= Alfred Rzegocki =

Polish politician (1947–2020)

Alfred Andrzej Rzegocki (14 May 1947 – 29 October 2020) was a Polish politician and basketball manager. From 1997 to 2002 the mayor of Stalowa Wola.

== Biography ==
Born 14 May 1947, in Stalowa Wola, he was the son of Józef and Karolina. Rzegocki graduated from the Electrical Technical School in Nisko and later from the University of Physical Education in Warsaw. He worked at the Stalowa Wola Steelworks. Additionally, he was the coach of the basketball team Stal Stalowa Wola and also served as a manager for the club.

In the 1990s, he became a member of the city council. In 1997, after the death of Andrzej Gajec, he assumed the office of mayor of Stalowa Wola, which he held through the next local government term from 1998 to 2002. In the 2002 direct elections, as a candidate of the local Podkarpackie Forum Samorządowe, he was defeated in the second round by Andrzej Szlęzak.
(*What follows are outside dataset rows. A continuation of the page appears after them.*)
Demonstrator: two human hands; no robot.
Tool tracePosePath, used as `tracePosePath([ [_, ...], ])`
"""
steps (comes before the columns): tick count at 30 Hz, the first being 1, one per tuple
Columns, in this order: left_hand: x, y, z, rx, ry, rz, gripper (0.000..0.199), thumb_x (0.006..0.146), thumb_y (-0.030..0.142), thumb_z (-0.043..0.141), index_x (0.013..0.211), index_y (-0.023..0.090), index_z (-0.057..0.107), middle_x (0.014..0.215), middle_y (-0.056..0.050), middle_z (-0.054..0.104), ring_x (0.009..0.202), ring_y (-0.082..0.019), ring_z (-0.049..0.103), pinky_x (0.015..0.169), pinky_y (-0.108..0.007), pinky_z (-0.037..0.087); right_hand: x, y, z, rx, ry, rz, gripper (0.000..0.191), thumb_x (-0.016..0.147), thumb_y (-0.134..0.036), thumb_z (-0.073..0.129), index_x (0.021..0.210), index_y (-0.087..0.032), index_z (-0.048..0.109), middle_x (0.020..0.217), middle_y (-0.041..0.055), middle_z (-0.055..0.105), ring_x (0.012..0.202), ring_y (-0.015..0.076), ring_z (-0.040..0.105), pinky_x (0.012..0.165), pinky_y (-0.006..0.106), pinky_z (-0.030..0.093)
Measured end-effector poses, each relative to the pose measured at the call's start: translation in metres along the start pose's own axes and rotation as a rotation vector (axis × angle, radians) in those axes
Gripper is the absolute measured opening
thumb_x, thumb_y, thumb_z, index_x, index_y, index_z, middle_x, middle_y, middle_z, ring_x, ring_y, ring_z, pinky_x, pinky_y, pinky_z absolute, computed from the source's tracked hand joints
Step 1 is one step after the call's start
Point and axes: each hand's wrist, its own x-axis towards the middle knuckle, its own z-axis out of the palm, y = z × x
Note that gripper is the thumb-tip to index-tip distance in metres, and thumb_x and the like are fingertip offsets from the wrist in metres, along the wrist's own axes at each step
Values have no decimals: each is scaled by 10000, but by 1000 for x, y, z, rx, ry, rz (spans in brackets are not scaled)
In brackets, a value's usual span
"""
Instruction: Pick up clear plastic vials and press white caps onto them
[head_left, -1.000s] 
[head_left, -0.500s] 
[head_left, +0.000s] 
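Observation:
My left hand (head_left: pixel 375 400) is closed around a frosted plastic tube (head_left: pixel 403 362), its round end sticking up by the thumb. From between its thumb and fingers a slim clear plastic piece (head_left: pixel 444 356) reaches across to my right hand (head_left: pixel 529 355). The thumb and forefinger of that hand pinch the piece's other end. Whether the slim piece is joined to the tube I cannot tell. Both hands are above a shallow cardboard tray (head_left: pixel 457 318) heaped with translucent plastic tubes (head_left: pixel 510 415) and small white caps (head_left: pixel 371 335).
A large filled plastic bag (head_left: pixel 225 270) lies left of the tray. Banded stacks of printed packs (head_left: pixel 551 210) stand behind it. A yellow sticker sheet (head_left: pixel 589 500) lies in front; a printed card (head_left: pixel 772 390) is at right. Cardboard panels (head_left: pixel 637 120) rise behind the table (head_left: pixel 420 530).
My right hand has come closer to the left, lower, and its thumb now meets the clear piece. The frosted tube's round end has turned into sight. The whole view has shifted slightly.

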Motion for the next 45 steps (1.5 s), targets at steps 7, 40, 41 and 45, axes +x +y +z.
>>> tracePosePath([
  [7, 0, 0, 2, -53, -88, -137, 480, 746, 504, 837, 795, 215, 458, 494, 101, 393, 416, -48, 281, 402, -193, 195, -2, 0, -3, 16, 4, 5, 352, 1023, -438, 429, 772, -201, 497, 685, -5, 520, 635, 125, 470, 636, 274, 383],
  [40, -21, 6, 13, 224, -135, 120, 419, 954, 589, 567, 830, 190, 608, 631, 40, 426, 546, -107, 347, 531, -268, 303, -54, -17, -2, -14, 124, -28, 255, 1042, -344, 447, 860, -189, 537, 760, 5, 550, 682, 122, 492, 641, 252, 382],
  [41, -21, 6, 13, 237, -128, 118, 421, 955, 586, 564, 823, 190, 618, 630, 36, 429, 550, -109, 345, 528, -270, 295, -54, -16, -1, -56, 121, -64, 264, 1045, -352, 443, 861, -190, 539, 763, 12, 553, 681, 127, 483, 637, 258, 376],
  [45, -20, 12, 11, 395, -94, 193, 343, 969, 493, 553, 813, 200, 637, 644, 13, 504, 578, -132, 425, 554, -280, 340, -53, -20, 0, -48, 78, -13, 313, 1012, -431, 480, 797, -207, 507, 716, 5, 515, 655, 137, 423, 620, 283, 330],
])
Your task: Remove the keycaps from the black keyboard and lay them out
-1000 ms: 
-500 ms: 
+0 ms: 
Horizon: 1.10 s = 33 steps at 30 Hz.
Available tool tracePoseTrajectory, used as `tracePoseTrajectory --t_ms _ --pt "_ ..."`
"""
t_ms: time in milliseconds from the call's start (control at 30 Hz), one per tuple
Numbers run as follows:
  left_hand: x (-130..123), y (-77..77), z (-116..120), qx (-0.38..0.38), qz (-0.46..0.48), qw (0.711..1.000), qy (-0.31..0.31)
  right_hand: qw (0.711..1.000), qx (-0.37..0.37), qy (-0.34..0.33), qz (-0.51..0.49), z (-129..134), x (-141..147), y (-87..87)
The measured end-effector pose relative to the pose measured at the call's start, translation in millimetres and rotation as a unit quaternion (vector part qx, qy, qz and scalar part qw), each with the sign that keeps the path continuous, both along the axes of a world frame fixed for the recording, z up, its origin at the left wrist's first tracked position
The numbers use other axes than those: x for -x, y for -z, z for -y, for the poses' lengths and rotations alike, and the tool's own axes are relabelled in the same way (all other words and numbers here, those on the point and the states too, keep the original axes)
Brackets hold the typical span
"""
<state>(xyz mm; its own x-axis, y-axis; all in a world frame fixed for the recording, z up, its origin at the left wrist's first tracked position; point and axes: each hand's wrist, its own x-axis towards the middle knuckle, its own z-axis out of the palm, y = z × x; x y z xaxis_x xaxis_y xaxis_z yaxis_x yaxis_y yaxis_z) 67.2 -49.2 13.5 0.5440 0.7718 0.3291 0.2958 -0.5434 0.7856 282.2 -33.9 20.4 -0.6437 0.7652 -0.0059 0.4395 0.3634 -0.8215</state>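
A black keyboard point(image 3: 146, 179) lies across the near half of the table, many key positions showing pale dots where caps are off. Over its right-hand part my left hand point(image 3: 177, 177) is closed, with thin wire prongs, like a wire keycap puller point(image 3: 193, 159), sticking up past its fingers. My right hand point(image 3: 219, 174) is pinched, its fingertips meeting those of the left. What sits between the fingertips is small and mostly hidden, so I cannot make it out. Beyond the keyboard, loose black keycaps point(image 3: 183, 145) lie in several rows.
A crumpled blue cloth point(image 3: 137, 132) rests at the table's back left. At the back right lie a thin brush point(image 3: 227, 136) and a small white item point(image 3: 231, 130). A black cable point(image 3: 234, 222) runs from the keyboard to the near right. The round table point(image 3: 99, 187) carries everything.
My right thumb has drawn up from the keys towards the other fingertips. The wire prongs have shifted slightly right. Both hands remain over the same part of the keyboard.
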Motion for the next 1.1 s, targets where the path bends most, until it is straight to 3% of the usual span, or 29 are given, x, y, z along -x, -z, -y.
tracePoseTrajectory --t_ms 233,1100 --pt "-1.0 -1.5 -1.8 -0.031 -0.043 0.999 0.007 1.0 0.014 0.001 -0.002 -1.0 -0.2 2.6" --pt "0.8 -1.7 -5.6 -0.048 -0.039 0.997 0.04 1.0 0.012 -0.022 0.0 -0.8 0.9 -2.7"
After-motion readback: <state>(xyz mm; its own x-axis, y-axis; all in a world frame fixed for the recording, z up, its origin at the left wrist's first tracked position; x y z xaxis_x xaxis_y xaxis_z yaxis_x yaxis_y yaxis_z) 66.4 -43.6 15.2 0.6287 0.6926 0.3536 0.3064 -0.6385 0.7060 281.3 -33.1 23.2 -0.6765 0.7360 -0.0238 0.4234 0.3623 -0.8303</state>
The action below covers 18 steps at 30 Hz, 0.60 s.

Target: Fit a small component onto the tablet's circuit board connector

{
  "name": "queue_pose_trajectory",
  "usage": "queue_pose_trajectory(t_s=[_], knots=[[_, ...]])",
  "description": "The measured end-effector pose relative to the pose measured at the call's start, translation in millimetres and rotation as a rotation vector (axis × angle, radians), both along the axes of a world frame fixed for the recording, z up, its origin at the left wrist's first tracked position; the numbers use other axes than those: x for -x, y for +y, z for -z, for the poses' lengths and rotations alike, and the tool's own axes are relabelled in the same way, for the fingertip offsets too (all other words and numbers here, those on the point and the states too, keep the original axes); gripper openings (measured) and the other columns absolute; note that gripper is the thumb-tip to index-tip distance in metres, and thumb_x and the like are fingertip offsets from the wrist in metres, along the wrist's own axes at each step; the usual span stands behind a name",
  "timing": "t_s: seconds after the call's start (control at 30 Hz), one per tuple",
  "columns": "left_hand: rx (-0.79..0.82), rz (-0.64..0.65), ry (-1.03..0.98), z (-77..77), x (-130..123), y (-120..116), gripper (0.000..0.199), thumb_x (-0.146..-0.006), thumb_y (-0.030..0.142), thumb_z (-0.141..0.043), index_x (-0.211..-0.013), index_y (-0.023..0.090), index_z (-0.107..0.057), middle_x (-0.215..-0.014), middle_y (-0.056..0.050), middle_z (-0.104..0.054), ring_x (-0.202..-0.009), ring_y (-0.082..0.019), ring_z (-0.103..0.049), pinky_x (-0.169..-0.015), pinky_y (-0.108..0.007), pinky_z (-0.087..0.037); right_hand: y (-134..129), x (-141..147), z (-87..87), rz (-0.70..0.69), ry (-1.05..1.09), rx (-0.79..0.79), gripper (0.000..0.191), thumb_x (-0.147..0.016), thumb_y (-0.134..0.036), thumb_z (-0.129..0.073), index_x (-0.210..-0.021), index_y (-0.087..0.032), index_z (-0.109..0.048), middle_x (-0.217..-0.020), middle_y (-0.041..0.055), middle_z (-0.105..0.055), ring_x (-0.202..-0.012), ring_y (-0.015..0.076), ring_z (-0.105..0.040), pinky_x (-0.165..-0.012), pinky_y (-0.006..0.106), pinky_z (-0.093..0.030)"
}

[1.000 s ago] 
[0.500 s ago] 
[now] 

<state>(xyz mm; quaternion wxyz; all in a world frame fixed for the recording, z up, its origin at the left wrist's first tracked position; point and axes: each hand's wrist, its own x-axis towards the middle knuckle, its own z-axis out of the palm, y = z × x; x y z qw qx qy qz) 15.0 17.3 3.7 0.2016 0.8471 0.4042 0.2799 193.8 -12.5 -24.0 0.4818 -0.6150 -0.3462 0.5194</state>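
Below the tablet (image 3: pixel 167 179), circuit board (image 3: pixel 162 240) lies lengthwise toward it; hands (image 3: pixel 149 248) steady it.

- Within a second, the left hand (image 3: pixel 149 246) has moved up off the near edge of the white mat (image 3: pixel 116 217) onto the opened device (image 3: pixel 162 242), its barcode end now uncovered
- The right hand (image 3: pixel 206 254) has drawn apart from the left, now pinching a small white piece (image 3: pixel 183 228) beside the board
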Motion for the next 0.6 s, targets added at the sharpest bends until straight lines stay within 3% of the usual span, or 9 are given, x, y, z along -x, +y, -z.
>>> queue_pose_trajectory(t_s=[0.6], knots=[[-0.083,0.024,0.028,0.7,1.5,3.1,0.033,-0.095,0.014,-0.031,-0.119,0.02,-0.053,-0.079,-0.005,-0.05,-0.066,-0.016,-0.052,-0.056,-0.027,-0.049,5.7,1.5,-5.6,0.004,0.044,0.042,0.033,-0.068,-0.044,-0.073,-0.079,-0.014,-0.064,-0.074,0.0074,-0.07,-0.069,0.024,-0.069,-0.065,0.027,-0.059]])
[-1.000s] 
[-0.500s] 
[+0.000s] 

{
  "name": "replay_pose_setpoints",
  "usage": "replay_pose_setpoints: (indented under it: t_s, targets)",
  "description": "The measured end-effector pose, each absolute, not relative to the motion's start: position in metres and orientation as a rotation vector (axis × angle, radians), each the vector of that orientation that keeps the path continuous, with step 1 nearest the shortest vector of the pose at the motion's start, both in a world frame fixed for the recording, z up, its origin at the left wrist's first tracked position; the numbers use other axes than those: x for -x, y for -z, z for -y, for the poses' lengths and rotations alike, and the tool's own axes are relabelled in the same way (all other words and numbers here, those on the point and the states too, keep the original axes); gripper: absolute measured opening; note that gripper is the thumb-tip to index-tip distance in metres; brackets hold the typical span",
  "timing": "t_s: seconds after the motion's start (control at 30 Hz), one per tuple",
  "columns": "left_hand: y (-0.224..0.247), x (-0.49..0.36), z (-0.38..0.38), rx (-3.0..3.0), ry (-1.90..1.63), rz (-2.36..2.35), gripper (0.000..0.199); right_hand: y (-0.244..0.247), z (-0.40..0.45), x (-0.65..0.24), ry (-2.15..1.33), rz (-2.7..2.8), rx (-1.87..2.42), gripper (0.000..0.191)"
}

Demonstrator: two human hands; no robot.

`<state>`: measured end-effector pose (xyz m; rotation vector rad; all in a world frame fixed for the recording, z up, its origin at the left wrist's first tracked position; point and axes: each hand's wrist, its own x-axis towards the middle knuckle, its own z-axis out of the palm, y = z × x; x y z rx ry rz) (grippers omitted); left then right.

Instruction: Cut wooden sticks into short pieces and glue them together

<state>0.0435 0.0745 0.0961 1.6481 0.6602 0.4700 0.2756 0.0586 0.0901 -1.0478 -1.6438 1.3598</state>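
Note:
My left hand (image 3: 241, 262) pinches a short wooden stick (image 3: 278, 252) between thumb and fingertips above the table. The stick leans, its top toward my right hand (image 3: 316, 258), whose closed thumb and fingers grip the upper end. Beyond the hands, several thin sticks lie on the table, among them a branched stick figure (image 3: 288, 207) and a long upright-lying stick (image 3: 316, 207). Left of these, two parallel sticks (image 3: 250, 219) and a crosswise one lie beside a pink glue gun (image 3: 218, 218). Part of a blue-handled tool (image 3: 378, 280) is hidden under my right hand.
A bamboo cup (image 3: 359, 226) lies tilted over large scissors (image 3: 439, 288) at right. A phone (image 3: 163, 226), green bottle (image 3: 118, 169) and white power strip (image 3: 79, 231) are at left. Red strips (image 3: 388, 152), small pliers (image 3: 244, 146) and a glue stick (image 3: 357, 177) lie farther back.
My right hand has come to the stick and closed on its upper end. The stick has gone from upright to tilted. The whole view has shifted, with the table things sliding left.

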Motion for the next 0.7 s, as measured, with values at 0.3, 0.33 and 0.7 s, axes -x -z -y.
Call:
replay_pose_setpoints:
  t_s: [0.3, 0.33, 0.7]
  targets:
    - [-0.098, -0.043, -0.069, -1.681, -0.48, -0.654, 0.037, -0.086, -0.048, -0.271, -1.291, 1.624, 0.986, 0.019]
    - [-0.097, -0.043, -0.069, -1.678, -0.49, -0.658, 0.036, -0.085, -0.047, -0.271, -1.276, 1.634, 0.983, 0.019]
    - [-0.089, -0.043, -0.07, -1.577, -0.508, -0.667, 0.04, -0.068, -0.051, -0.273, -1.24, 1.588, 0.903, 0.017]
In the 2005 elections, he ran unsuccessfully as an independent candidate on the list of Law and Justice (PiS), and in the 2006 local elections, he again unsuccessfully sought the mayoral office. In the 2010 elections, he returned to local politics, winning a seat on the city council, and in the 2014 and 2018 elections, he was elected to the Stalowa Wola County council as a candidate from the PiS list.

In 2002, he was awarded the Gold Cross of Merit.

He died on 29 October 2020 at a hospital in Sandomierz after contracting COVID-19.